Gençlik özellikle önemlidir çünkü eski yanlışların hiçbirini taşımayan yeni insanın oluşturulacağı, işlenmesi kolay bir kildir. Gençlik bizim isteklerimize uygun olarak yetiştirilir. Eğitimi giderek daha tam yapılır, başlangıçtan beri gençliğin işgücüne katılmasını da unutmayız. Okul öğrencilerimiz, eğitimleri sırasında ya da tatillerinde bedeni çalışmalar yaparlar. Çalışma bazı hallerde bir ödül, diğer bazı hallerde ise bir eğitim aracıdır, fakat hiçbir zaman ceza değildir.
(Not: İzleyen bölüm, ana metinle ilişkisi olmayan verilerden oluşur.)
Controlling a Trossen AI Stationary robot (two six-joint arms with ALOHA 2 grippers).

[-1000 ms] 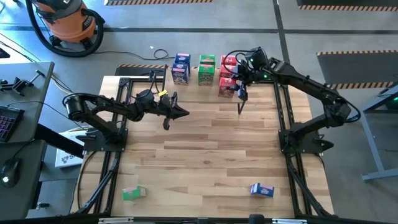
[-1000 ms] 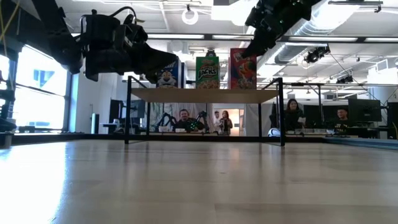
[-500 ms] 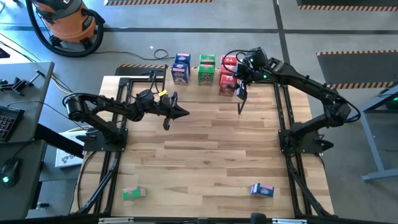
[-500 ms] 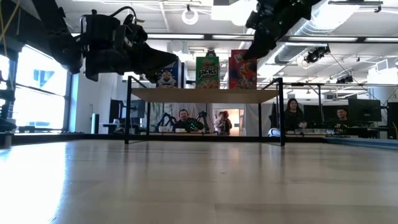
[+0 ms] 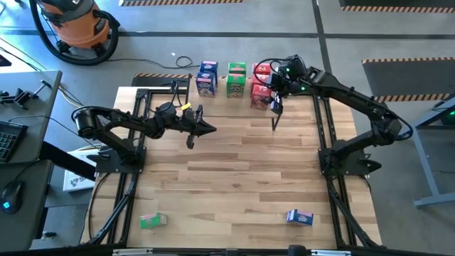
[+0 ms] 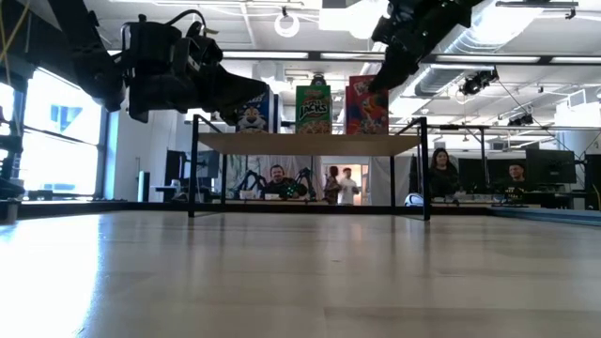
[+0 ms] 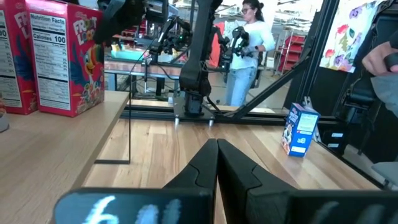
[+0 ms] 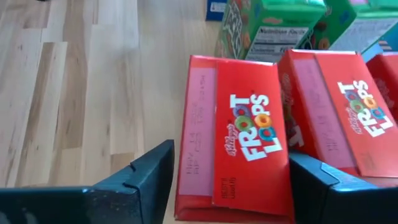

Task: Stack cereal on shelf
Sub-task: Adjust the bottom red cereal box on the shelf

Yeni bir kuşak doğmaktadır.

Çalışmalarımız sürekli olarak bu eğitimi amaçlar. Parti canlı bir örnektir; kadroları sıkı çalışmanın ve fedakârlığın öğreticileri olmalıdır. Kadrolar, eylemleriyle, kitlelere sosyalizmin kuruluşunun güçlüklerine, sınıf düşmanlarına, geçmişin hastalıklarına ve emperyalizme karşı yıllar süren amansız bir mücadele gerektiren devrimci görevin tamamlanmasında öncülük etmelidirler.

Şimdi, tarihi yapan kitlelerin bireysel lideri olarak insanın, insan kişiliğinin oynadığı rolü açıklamak istiyorum.

Burada anlattığım bizim deneyimizdir; yoksa izlenmesini önerdiğimiz bir yol değildir.

Fidel ilk yıllarda devrime itici gücünü kazandırdı, devrimin liderliğini yaptı. Şimdi de devrimi güçlendirmeyi sürdürüyor; fakat aynı yolda seçkin önderler olacak şekilde gelişen iyi bir grup da var, yine liderlerini izleyen büyük bir kitle de var, çünkü liderlerine inanırlar, inanmalarının nedeni liderlerinin onların isteklerini dile getirebilmesidir.

Sorun bir kişinin kaç kilo et yiyebileceği, yılda kaç kez plaja gidebileceği ya da aldığı ücretle dışarıdan ne kadar süs eşyası getirtebileceği değildir. Gerçekte gerekli olan, bireyin kendini daha mükemmel hissetmesi, daha büyük bir iç zenginliğine sahip olması ve daha büyük bir sorumluluk taşımasıdır.

Ülkede, önderlik öncü rolünü de yüklenmelidir ve kişinin kendini tümüyle adadığı ve hiçbir maddi ödül beklemediği gerçek bir devrimde, devrimci öncülük görevinin, aynı zamanda hem şerefli hem de kahredici olduğu büyük bir içtenlikle söylenebilir.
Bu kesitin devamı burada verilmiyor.